There are a few factors to take into consideration when choosing your ham stand; these can include design, functionality and price. All ham stands will accommodate full bone-in hams. For heavier, larger hams a bigger stand is better though to help maintain stability when carving.

The most common design of ham stand is the basic "jamonero", found in most kitchens all over Spain. These models vary in appearance but are generally made from pine and have a two point clamping system - a spike on the base and a large screw at the top for securing the top of the leg nearest the hoof.

Further up the range ham stands tend to become larger in size with wider bases and three, five and even seven point clamping systems. These larger, heavier stands secure the ham differently. Most have a threaded bolt through a double neck system which, when the ham is placed in the stand clamps the leg from both sides, the neck of the stand moves inwards and outwards and is a more effective way of securely holding a ham in place.

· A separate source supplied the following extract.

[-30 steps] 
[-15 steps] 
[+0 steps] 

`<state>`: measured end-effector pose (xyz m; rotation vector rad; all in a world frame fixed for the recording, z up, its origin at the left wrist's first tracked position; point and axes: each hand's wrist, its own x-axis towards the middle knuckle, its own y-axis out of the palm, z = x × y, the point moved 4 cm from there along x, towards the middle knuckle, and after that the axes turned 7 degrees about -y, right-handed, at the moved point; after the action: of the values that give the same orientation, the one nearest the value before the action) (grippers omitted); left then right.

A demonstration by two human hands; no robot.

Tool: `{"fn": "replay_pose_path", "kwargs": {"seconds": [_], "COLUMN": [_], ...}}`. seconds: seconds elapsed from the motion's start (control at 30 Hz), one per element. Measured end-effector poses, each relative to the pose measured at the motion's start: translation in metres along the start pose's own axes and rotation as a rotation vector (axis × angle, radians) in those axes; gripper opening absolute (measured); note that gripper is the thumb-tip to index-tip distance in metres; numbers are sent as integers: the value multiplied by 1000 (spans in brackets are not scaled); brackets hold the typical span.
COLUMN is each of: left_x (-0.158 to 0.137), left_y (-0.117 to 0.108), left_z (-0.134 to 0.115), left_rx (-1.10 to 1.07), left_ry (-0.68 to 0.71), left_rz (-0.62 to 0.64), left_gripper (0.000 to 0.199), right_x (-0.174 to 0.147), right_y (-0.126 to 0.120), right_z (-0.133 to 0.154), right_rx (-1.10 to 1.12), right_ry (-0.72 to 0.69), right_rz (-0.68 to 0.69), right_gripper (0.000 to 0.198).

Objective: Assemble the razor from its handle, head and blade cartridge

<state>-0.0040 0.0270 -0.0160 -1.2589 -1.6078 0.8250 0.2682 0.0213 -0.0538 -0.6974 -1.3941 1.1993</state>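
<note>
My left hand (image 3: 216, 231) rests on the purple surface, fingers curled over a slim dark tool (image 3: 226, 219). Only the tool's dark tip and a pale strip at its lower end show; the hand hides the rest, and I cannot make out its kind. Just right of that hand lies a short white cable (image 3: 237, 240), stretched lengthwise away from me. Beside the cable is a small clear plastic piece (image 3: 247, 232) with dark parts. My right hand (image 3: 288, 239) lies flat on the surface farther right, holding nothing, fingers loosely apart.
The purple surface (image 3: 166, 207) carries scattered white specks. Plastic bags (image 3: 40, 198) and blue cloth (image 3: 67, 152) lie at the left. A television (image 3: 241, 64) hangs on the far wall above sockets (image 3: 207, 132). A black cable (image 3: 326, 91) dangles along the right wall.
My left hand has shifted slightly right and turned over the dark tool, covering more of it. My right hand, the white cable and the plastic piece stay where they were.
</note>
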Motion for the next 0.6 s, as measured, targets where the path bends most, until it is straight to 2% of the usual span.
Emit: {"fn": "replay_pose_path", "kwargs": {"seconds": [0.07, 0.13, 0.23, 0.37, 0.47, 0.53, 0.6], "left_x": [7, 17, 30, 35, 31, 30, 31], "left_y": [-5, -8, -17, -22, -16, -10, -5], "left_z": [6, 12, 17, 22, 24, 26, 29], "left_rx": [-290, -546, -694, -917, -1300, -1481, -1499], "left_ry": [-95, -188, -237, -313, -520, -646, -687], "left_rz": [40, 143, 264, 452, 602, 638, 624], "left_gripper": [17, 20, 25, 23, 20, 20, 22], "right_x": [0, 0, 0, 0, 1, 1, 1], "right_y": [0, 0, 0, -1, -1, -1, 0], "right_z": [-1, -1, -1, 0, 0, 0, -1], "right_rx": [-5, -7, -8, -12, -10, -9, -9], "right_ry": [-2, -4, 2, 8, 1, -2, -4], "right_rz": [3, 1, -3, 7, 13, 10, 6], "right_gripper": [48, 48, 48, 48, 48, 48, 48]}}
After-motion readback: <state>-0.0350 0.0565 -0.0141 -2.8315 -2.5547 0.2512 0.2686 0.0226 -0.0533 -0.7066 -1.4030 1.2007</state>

Spanish Hams - choosing your ham stand Spanish Hams - choosing your ham stand

At the top of the range there are "rotating" ham stands, favoured by professional ham carvers and chefs throughout Spain. These models are much larger and significantly heaver with metal fixtures and the all important rotating head. The main advantage to this range is stability and the fact that when turning the ham you do not need to remove it from the stand. The top part of the leg is tightly secured in the rotation system so when one side is exhausted the base of the ham can be elevated and "turned". These stands are very substantial, decorative and make superb kitchen furniture.

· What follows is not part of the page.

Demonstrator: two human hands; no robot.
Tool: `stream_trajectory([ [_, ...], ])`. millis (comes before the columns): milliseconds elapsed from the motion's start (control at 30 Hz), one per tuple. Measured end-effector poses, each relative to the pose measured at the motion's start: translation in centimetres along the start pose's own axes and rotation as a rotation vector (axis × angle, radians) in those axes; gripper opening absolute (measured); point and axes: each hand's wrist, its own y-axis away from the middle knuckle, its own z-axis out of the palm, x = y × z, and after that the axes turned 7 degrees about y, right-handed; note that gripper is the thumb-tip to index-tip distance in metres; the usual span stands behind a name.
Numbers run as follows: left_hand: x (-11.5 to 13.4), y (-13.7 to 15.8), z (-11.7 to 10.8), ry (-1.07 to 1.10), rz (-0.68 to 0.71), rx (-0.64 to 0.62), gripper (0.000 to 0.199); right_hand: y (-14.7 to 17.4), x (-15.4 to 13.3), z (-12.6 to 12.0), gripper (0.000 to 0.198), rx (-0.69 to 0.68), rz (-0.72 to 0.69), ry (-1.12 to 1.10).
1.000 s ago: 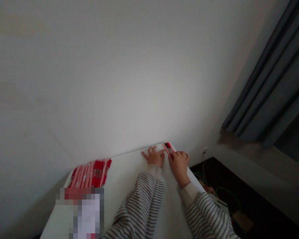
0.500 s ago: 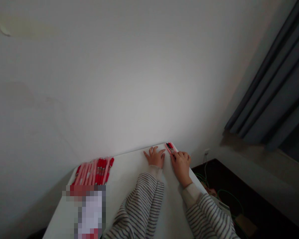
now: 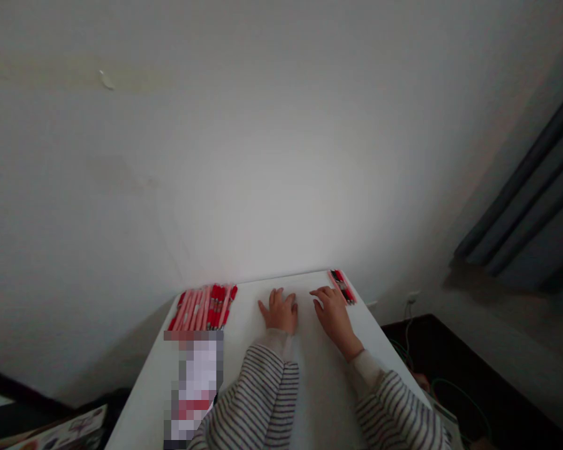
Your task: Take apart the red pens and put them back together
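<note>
My left hand point(image 3: 280, 310) rests palm down on the white table point(image 3: 319, 387), fingers spread, holding nothing. To its right, my right hand point(image 3: 333, 315) hovers over or touches the tabletop with its fingers apart and nothing in them. Just beyond the right hand, a small group of pens point(image 3: 342, 287), pink, black and red, lies side by side at the far right corner. A larger row of pink and red pens point(image 3: 201, 307) lies at the far left of the table.
A pixelated patch point(image 3: 194, 387) covers something on the table's left side. The far edge meets a grey wall point(image 3: 281, 156). A dark curtain point(image 3: 530, 194) hangs at the right, with cables point(image 3: 409, 328) low beside the table. Printed boxes or books point(image 3: 70, 431) stand at lower left.
My right hand has let go of the pens at the right corner and moved left, toward my left hand. The view has turned slightly left.
</note>
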Motion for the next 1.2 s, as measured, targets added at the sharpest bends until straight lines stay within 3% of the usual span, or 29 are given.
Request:
stream_trajectory([
  [200,-2.6,3.1,-2.5,-0.062,-0.039,0.010,0.035,0.2,-3.3,1.4,0.031,-0.151,-0.054,0.002],
  [433,-4.7,6.3,-3.7,-0.054,-0.019,0.012,0.037,1.2,-4.9,2.3,0.026,-0.153,-0.093,0.058],
  [667,-4.6,6.4,-4.3,-0.046,-0.028,0.015,0.036,1.2,-5.1,2.2,0.025,-0.144,-0.092,0.045],
  [833,-5.1,6.4,-6.6,-0.112,-0.023,0.132,0.032,-0.4,-6.1,2.8,0.027,-0.211,-0.138,-0.009],
  [1033,-8.3,5.4,-10.4,-0.176,-0.186,0.197,0.027,-2.7,-8.9,4.5,0.029,-0.250,-0.299,-0.099],
  [1200,-11.2,4.9,-11.9,-0.180,-0.258,0.245,0.025,-4.4,-12.1,6.0,0.030,-0.249,-0.399,-0.173],
])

Unlike the hams they secure a ham stand will last a very long time so in effect could be a one time purchase. As a general rule choose a larger stand for larger hams, in the case of Iberico hams which are different in shape to that of the Serrano ham a larger stand is essential. An Iberian leg comes from a different breed of hog producing a more slender ham which in most cases is longer than a Serrano ham so a larger design of stand will be required.

All about angles . . .

Basic models of ham stand hold the leg on its side (almost flat) allowing carving from left to right or vice versa. You can also carve the ham by placing the ham and stand directly in front of you slicing away from you (never towards!) There are no hard and fast rules so find a carving position you are most comfortable with.

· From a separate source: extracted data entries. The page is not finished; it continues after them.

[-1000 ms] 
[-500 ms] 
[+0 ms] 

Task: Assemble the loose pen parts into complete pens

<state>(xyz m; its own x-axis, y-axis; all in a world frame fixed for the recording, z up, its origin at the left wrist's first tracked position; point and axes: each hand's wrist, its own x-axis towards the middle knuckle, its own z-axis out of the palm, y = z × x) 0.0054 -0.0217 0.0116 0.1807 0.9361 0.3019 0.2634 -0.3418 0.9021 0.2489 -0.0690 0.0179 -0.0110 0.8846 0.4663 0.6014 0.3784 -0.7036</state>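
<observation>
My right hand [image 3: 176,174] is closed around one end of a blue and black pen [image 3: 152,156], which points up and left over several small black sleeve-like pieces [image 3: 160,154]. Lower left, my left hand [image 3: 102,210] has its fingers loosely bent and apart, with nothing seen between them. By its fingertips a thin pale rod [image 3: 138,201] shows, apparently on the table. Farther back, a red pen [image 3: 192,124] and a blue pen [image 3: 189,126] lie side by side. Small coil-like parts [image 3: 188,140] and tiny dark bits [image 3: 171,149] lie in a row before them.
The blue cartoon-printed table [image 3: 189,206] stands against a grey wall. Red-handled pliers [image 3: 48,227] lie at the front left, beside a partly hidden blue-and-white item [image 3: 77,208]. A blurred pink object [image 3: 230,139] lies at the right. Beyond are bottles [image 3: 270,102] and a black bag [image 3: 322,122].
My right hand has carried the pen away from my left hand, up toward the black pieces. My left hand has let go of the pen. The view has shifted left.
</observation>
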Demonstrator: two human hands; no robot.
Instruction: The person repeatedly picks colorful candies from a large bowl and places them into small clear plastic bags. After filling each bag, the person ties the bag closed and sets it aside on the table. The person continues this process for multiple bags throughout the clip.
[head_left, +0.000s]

With larger models the ham is sometimes sitting higher, hoof elevated so the ham sits at around a forty five degree angle. This is true in most cases with rotating ham stands and a favoured way in Spain to carve a ham.

Certain stands can be wall mounted; this is quite common in restaurants and tapas bars where the ham is almost always carved behind the bar in full view of the public. The ham is clamped in an almost vertical position and does require some practice carving if you are used to other designs. The benefit of these wall mounted ham stands is that they significantly save on space.

Spanish Hams - choosing your ham stand Spanish Hams - choosing your ham stand


If the stand is to be used often, try and choose a larger model, these will both last longer and are more secure for heavier hams.

For Iberico hams a larger model will also be required - Iberico hams are longer than Serrano hams.

Paleta - the smaller front leg, quite happy in a smaller stand as they are shorter and weigh much less than the full rear leg.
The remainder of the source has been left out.